Em busca da leitura perdida
Uma menina está perdida no seu século à procura do pai (Companhia
das Letras, 240 páginas) é o mais recente romance de Gonçalo M. Tavares. Já
é um clichê, mas inicio esta resenha como várias outras que li sobre o autor,
lembrando o depoimento do Prêmio Nobel José Saramago afirmando que seu
conterrâneo será o próximo português a receber o grande prêmio da literatura
mundial e que tinha vontade de bater nele, de tão bem que escreve.
Em relativamente pouco tempo de carreira, o escritor
publicou muitos livros, numa média de dois por ano. Recebe elogios exacerbados
dos críticos, mesmo em publicações medianas, cuja prosa experimental deixa
muito a desejar. É no romance que o autor vem escrevendo boas coisas e não é à
toa que a exigente Companhia das Letras vem publicando apenas as narrativas
longas, deixando as outras editoras com os demais gêneros.
Em Uma menina está
perdida no século à procura do pai, temos a história de Marius, que encontra
uma jovem (rapariga, para os portugueses) de 14 anos portadora da síndrome de
Down, chamada Hanna, parada em uma rua, em meio aos escombros de uma cidade da
Europa pós-Segunda Guerra Mundial. Ela carrega uma caixa com uma espécie de
manual de orientações de como se deve cuidá-la e de aprendizagem de coisas do
cotidiano: como colocar a roupa, escovar os dentes, etc. Uma das poucas frases
que ela diz, todas decoradas, é que está à procura do pai. A cena lembra o
início do filme O enigma de Kasper Hauser.
Apesar do título, o protagonista do romance de Gonçalo M.
Tavares não é a menina, mas sim o homem que, ao contrário dela, não sabe o que
busca. Quem parece estar perdido é ele e Hanna, de certa forma, se torna seu
guia para encontrar algum sentido em sua existência.
No decorrer desta busca, algumas cenas estranhas vão se
sucedendo, assim como a troca do narrador, ora em 3ª pessoa, ora na 1ª, no
ponto de vista de Marius. Quando chegam a Berlim, se hospedam em um hotel cujos
quartos não têm números e são identificados com os nomes dos campos de
concentração dos nazistas. Quanto aos personagens estranhos, um deles, dono de
um antiquário, escreve uma sequência de números infinitos em caderno, dando
continuidade ao trabalho do seu avô e de seu pai. “Trata-se simplesmente de
continuar, apenas continuar”, se justifica. Outro homem, por sua vez, escreve
frases, além de fazer pinturas e esculturas, que podem ser vistas apenas
através do microscópio.
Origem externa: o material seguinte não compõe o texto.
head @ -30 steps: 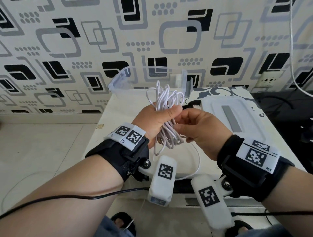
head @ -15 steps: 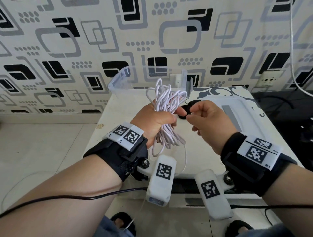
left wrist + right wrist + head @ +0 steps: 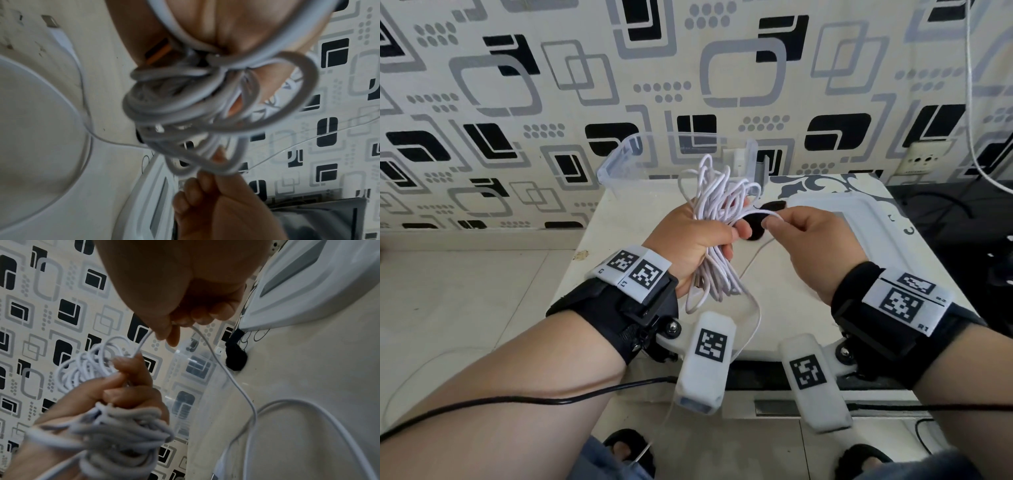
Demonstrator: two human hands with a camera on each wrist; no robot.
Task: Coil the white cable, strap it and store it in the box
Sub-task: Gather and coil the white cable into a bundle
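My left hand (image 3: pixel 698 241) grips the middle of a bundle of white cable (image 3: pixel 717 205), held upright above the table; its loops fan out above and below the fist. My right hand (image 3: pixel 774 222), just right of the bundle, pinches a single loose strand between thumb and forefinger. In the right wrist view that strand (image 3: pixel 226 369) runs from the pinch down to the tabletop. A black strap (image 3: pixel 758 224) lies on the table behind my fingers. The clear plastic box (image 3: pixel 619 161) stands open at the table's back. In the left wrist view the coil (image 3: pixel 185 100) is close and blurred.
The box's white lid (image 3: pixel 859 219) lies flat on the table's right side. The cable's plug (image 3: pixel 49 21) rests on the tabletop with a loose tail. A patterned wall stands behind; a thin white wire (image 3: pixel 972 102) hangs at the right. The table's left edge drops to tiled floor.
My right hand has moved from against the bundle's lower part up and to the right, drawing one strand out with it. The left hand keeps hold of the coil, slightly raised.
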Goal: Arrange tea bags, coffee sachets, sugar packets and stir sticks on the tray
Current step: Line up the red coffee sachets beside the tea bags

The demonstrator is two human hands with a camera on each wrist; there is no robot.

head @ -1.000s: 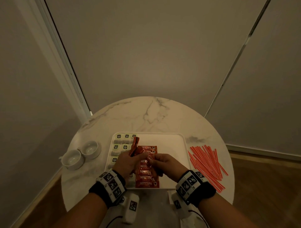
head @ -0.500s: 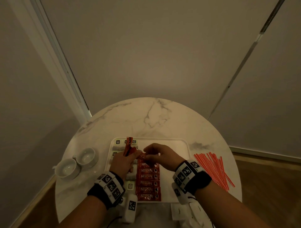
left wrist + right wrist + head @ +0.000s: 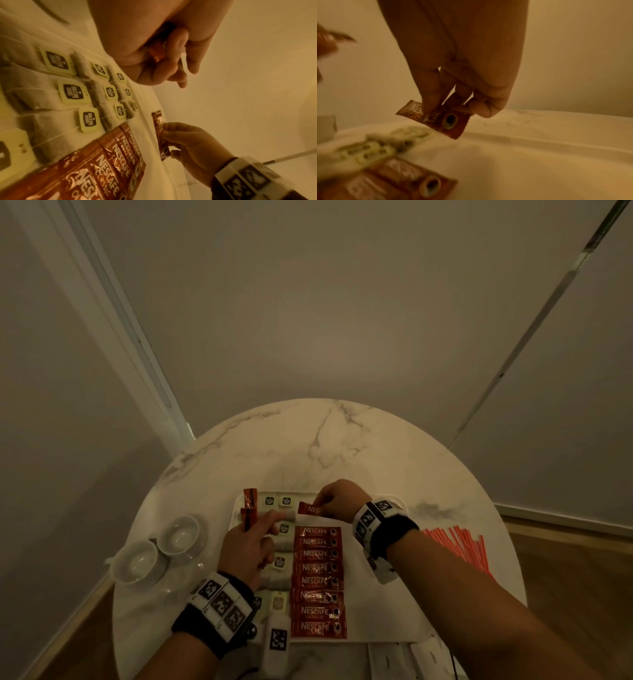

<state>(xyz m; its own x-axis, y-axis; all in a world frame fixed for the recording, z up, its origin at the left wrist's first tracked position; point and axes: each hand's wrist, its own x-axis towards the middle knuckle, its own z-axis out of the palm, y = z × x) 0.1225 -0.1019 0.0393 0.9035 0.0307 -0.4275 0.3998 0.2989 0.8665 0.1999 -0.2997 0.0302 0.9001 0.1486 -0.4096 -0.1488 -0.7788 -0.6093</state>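
Note:
A white tray [image 3: 376, 604] lies on the round marble table. On it, several red coffee sachets [image 3: 318, 580] form a column, with several tea bags [image 3: 279, 530] in rows to their left [image 3: 72, 92]. My right hand [image 3: 337, 501] pinches one red coffee sachet [image 3: 308, 509] just above the tray, beyond the far end of the column [image 3: 435, 119]. My left hand [image 3: 250, 542] grips a small bunch of coffee sachets [image 3: 249, 508] upright over the tray's far left part [image 3: 157, 52].
A loose heap of red stir sticks [image 3: 459, 546] lies on the table right of the tray. Two white cups [image 3: 157, 549] stand to the left. White packets [image 3: 404, 655] lie at the near edge. Walls close behind the table.
My right hand has drawn one sachet away from the bunch in my left hand and carried it right and farther, past the top of the column. The head view has tilted down.

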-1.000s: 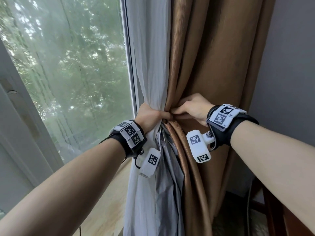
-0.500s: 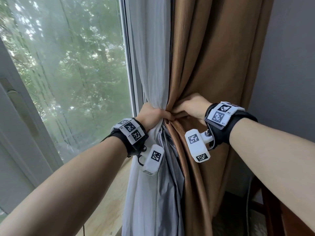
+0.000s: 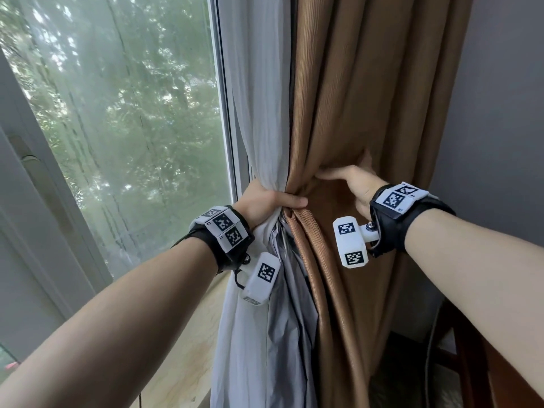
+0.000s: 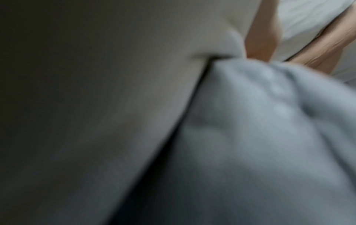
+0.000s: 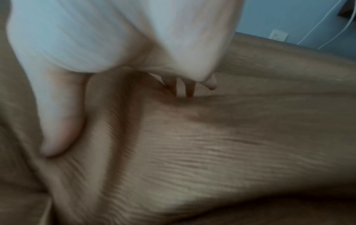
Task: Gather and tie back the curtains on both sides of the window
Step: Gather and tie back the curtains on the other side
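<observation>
A white sheer curtain (image 3: 259,113) with a grey lining (image 3: 288,290) hangs beside a brown ribbed curtain (image 3: 353,83) at the window's right side. My left hand (image 3: 265,201) grips both layers bunched together at waist height, its thumb lying across the brown edge. The left wrist view is blurred and shows grey fabric (image 4: 269,121) under the fingers (image 4: 260,42). My right hand (image 3: 350,181) lies spread on the brown curtain (image 5: 212,152), up and right of the left. Its thumb (image 5: 59,118) is straight, and the fingers slip behind a fold.
The window glass (image 3: 117,128) and its frame (image 3: 232,142) are to the left, above a pale sill (image 3: 188,348). A grey wall (image 3: 500,113) lies right of the curtains. A dark wooden chair (image 3: 471,363) and a cable (image 3: 429,343) are at the lower right.
My right hand has left the bunch next to the left hand, moved up and right over the brown curtain, and spread open. The left hand keeps its grip.
</observation>
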`<state>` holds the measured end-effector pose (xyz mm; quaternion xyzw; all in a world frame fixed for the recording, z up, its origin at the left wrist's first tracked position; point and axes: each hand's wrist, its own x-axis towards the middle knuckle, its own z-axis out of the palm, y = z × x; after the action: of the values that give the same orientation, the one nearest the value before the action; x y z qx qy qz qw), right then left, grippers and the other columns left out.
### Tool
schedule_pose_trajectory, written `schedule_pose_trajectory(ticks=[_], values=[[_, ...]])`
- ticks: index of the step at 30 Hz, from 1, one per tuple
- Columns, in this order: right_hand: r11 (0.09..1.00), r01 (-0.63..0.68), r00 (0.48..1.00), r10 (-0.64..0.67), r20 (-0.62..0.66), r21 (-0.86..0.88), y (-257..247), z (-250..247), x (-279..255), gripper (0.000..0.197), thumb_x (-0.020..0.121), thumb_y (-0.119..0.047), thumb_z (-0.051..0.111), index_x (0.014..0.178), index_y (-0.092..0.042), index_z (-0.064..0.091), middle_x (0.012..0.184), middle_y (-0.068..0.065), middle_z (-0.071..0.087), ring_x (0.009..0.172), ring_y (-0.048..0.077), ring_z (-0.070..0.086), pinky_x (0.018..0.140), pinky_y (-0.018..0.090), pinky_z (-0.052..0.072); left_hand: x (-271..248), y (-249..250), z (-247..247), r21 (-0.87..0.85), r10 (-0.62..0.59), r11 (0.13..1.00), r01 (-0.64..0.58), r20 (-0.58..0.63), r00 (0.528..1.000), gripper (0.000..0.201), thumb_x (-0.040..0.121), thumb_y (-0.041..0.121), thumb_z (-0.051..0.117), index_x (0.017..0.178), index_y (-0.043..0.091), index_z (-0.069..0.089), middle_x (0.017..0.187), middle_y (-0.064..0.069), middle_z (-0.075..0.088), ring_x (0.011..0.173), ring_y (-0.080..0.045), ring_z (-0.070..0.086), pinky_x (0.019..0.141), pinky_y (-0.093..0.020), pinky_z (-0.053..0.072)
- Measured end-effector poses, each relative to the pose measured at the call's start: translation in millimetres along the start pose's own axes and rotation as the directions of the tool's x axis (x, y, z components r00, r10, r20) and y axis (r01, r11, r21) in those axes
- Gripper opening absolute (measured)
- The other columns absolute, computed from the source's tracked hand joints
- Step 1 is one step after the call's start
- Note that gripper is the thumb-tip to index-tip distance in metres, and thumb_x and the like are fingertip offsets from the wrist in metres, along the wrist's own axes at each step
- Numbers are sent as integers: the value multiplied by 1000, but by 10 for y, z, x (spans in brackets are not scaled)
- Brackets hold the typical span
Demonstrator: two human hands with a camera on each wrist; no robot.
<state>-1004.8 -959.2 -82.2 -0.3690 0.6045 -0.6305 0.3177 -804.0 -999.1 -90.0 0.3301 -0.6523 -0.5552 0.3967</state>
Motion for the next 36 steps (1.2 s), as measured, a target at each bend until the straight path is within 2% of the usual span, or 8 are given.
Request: schedule_pose_trajectory(ticks=[6, 10, 13, 17, 21, 27, 32, 36], values=[[998, 63, 998, -63, -8, 1, 3, 91, -88, 106, 28, -45, 99, 125, -12, 71, 107, 0, 81, 102, 21, 77, 101, 44, 58, 21, -34, -10, 42, -9, 999, 15, -127, 992, 51, 46, 4, 92, 93, 12, 74, 92, -9, 80, 91, -32, 77, 87, -48, 63], [991, 69, 994, -78, -82, -116, -65, 143, -212, 120, 26, -55, 98, 129, -6, 58, 119, 5, 72, 109, 25, 70, 103, 44, 55, 44, -63, 19, 4, 13, 1000, -13, -249, 968, 43, 59, -1, 93, 94, 14, 74, 90, -3, 78, 84, -23, 76, 70, -30, 60], [990, 32, 999, -30, 19, -137, -103, 159, -297, 101, 33, -28, 104, 118, -1, 57, 113, 15, 73, 104, 33, 72, 98, 50, 58, 32, -76, 105, -35, 50, 997, -63, -289, 956, 46, 59, -1, 94, 96, 17, 72, 91, 1, 77, 83, -15, 75, 69, -25, 60], [993, 33, 988, -15, 155, -112, -80, 99, -321, 83, 33, -8, 96, 110, 4, 71, 98, 20, 80, 92, 39, 78, 89, 57, 62, 12, -71, 163, -105, -3, 994, -17, -189, 982, 50, 63, -8, 89, 108, 4, 73, 94, -7, 80, 89, -25, 78, 72, -30, 62], [995, 24, 982, -6, 187, -98, -42, 68, -216, 113, 14, -23, 96, 121, 1, 67, 107, 17, 79, 100, 35, 77, 97, 51, 59, -34, -14, 133, -149, -9, 989, 10, 7, 1000, 42, 68, -16, 82, 105, 2, 72, 97, -12, 79, 94, -31, 76, 84, -39, 62], [997, -48, 977, 58, 206, -53, -139, 116, -308, 90, 44, -3, 85, 130, 6, 59, 112, 23, 76, 99, 38, 77, 94, 56, 60, -58, 20, 112, -167, -7, 985, 30, 138, 990, 61, 60, -3, 84, 120, -4, 68, 112, -23, 75, 103, -38, 74, 94, -48, 59], [994, -88, 958, 68, 278, 61, -167, 108, -389, 56, 70, 10, 66, 127, 14, 62, 118, 26, 75, 110, 42, 73, 103, 54, 56, -67, 31, 98, -197, -13, 979, 53, 200, 980, 44, 67, -8, 78, 110, -1, 71, 100, -20, 77, 88, -33, 76, 77, -39, 62], [988, -102, 939, 59, 340, 112, -226, 80, -422, 54, 60, 5, 58, 111, 22, 60, 115, 34, 68, 102, 52, 67, 96, 46, 60, -36, 30, 98, -157, -21, 987, 43, 139, 990, 43, 70, -14, 77, 112, -5, 71, 101, -22, 77, 89, -37, 75, 80, -43, 63]])
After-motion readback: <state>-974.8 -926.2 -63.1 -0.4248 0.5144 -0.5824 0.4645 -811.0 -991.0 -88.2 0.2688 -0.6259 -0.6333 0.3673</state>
A olho nu, se enxerga apenas uma linha ou um ponto:
“Era um artista.
Passou-me um cartão para a mão. Não consegui ler. O cartão tinha uma mancha, e
uma linha no seu centro, mas nenhuma letra. O que eu via era um pequeno cartão
todo branco com uma pequeníssima e fina linha preta no meio.
− É o meu nome que
está aí escrito: Agam Josh.
O homem explicou-me,
apontando a linha preta, como se estivesse a ler o nome:
____________
Agam Josh – Artista.”
Se no final Hanna acha ou não seu pai, isso não importa
muito. Se Marius encontra algo, também não interessa. Se ambos estão procurando
algo em meios aos escombros, nós leitores também tentamos buscar alguma coisa
em meio aos fragmentos de uma narrativa nada convencional. Por isso lemos: para
buscar e, talvez, não encontrar. Se encontrarmos, não há porque continuar
lendo. A boa literatura é aquela que nos deixa perdidos.